## [About this exercise]
Begin at the top of the listing below. Write each line out exactly, ending with the line that holds "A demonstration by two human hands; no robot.".

## [Data below]
-*-

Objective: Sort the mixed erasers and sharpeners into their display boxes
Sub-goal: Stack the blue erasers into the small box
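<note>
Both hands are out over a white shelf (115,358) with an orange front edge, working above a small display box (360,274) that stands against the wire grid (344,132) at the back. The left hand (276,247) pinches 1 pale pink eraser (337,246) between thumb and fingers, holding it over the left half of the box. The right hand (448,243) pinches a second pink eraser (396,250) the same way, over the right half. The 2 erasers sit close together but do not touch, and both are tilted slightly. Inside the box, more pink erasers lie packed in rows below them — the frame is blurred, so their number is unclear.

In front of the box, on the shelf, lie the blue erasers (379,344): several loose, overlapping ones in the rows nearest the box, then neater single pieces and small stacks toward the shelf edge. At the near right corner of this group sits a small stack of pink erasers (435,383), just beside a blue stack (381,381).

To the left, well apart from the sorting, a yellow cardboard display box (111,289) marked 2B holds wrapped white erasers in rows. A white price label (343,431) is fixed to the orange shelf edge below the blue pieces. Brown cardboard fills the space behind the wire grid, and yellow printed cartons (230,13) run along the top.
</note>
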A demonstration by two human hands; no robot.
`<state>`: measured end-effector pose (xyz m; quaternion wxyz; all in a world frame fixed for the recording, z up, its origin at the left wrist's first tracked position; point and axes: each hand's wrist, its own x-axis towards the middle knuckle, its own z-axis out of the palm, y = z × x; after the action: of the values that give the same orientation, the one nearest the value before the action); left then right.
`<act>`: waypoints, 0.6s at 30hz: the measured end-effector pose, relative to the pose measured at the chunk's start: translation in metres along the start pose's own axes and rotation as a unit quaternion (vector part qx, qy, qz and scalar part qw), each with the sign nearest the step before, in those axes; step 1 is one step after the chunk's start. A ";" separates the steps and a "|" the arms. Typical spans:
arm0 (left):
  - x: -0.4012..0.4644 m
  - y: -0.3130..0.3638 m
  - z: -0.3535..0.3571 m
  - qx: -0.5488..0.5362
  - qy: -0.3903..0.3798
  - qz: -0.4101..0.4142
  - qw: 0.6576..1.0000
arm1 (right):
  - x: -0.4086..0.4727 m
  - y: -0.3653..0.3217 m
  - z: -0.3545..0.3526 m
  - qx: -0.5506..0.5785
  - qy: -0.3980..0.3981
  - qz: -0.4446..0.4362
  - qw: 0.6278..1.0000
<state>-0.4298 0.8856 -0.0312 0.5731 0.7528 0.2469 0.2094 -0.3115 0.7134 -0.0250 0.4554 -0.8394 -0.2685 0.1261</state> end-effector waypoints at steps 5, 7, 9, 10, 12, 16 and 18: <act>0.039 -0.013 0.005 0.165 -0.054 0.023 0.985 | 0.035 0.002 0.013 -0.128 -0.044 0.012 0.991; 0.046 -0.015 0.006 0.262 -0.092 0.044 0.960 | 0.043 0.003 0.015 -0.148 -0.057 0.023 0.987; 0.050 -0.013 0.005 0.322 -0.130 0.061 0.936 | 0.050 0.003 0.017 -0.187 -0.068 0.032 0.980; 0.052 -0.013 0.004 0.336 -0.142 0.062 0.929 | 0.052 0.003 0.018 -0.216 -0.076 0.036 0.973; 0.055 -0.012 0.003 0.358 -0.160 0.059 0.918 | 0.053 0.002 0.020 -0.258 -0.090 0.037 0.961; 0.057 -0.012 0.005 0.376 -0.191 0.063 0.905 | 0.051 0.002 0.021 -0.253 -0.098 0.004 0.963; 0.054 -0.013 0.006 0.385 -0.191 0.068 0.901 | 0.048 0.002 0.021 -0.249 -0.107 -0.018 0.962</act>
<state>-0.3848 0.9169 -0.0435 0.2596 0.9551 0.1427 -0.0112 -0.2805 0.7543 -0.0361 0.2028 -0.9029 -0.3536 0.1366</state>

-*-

## [Solution to the problem]
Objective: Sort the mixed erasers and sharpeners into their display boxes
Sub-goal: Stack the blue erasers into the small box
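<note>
Both hands are out over a white shelf (115,358) with an orange front edge, working above a small display box (360,274) that stands against the wire grid (344,132) at the back. The left hand (276,247) pinches 1 pale pink eraser (337,246) between thumb and fingers, holding it over the left half of the box. The right hand (448,243) pinches a second pink eraser (396,250) the same way, over the right half. The 2 erasers sit close together but do not touch, and both are tilted slightly. Inside the box, more pink erasers lie packed in rows below them — the frame is blurred, so their number is unclear.

In front of the box, on the shelf, lie the blue erasers (379,344): several loose, overlapping ones in the rows nearest the box, then neater single pieces and small stacks toward the shelf edge. At the near right corner of this group sits a small stack of pink erasers (435,383), just beside a blue stack (381,381).

To the left, well apart from the sorting, a yellow cardboard display box (111,289) marked 2B holds wrapped white erasers in rows. A white price label (343,431) is fixed to the orange shelf edge below the blue pieces. Brown cardboard fills the space behind the wire grid, and yellow printed cartons (230,13) run along the top.
</note>
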A demonstration by two human hands; no robot.

This exercise is complete.